▸ **WHAT YOU NEED TO DO**
In the entries below, find the lines with the word "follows" and copy them.

Recorded data
------------------------------------------------
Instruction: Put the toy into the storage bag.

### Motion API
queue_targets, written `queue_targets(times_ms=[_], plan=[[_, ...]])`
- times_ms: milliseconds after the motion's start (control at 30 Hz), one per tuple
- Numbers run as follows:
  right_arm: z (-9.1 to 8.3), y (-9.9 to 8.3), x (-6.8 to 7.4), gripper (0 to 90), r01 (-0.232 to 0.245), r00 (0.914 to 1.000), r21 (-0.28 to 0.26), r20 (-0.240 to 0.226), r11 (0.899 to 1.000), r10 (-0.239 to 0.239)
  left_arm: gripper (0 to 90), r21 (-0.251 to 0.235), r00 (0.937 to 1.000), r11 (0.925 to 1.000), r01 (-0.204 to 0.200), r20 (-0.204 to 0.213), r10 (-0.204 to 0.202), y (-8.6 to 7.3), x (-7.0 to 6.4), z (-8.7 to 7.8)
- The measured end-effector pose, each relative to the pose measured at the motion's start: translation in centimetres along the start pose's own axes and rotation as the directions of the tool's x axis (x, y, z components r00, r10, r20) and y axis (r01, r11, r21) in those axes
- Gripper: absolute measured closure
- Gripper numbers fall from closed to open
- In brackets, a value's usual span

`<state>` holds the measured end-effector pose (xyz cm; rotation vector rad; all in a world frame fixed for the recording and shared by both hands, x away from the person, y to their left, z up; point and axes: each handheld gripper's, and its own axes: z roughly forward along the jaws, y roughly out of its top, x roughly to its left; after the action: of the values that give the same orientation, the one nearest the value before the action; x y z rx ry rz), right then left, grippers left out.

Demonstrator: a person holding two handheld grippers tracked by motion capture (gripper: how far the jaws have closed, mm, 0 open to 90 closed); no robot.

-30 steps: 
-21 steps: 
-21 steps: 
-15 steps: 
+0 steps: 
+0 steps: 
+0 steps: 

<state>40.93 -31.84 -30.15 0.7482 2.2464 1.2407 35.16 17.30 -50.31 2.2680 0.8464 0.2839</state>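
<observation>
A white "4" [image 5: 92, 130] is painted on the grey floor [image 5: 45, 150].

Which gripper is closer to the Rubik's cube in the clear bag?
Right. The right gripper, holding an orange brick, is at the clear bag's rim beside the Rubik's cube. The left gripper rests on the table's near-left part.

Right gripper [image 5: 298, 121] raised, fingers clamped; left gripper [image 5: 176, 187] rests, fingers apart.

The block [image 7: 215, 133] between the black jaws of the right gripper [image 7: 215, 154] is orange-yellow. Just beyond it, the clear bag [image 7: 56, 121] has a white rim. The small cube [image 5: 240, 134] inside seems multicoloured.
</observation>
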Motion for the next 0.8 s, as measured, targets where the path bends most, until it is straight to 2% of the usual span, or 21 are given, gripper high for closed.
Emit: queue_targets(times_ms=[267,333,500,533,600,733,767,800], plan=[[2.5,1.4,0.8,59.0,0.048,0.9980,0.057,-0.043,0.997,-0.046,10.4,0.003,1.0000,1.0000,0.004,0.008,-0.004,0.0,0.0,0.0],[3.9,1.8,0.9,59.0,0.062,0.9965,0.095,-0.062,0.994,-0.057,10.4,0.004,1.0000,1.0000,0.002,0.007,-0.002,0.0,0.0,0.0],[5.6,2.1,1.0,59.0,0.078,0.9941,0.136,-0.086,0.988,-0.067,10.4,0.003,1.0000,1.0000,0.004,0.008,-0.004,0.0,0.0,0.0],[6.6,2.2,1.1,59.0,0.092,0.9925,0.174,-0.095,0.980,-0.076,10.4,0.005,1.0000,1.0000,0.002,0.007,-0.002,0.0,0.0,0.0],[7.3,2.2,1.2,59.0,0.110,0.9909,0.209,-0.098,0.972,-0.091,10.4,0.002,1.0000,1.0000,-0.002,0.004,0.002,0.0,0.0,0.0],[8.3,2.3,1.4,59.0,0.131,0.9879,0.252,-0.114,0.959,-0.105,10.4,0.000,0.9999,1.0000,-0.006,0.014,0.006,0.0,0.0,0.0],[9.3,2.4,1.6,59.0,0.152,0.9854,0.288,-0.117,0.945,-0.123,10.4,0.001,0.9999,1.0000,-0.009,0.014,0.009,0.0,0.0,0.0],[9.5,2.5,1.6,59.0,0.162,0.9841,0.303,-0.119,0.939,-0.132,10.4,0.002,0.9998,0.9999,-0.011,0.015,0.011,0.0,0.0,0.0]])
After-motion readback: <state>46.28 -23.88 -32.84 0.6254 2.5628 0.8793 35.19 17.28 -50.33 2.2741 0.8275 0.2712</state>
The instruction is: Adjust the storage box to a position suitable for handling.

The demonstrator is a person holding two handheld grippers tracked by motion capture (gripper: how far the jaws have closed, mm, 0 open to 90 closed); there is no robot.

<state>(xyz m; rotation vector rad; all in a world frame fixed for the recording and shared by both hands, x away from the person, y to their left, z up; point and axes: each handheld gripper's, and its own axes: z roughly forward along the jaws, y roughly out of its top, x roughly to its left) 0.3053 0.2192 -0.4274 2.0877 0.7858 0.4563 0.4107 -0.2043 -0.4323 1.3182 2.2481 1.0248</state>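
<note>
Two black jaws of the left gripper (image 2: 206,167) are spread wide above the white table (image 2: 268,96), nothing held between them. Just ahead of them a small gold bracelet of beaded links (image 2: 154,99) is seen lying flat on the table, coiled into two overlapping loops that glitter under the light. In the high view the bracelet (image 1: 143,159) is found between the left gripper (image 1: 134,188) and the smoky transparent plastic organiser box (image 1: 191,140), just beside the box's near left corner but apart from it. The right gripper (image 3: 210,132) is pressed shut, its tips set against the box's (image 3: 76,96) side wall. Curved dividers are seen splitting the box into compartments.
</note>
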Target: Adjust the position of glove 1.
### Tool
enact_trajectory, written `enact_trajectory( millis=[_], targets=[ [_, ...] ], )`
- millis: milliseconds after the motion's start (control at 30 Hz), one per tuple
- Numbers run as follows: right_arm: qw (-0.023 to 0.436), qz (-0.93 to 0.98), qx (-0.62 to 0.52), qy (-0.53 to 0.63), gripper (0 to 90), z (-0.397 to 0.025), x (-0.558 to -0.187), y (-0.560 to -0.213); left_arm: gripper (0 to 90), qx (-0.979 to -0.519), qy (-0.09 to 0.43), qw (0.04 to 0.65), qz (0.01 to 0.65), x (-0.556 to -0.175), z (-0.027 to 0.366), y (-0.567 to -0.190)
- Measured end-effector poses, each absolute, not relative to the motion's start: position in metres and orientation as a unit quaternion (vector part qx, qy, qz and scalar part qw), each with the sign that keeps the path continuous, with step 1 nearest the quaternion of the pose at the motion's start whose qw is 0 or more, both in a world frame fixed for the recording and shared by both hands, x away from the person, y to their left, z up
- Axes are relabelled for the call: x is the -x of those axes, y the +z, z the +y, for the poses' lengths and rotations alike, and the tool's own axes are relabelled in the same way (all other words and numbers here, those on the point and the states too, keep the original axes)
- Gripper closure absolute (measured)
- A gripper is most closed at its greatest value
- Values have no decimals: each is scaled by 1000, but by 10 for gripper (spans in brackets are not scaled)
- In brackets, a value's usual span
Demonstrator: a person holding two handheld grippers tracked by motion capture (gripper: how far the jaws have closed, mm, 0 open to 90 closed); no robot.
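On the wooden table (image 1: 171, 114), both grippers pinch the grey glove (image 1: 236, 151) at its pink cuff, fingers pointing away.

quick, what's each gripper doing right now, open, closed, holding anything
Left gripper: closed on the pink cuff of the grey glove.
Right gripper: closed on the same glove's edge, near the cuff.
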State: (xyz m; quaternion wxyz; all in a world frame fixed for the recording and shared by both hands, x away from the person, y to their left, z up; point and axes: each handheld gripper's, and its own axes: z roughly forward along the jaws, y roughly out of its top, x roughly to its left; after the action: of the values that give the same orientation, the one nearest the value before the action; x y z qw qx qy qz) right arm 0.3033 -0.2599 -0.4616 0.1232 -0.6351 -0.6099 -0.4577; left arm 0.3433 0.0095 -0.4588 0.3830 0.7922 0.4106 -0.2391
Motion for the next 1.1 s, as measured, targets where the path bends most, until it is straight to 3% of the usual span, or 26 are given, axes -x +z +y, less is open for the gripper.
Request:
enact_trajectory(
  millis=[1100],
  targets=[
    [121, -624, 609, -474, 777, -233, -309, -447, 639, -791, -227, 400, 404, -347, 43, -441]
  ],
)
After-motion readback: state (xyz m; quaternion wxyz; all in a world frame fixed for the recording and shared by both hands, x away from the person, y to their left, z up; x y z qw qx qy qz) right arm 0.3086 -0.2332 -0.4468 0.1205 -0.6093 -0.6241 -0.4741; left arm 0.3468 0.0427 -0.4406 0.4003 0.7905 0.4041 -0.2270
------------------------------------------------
▸ **EXPECTED ANSWER**
- Numbers run as follows:
- Numbers run as follows: right_arm: qw (-0.023 to 0.436), qz (-0.93 to 0.98), qx (-0.62 to 0.52), qy (-0.53 to 0.63), gripper (0 to 90), z (-0.397 to 0.025), x (-0.558 to -0.187), y (-0.560 to -0.213); left_arm: gripper (0 to 90), qx (-0.979 to -0.519), qy (-0.09 to 0.43), qw (0.04 to 0.65), qz (0.01 to 0.65), x (-0.556 to -0.175), z (-0.027 to 0.366), y (-0.567 to -0.190)

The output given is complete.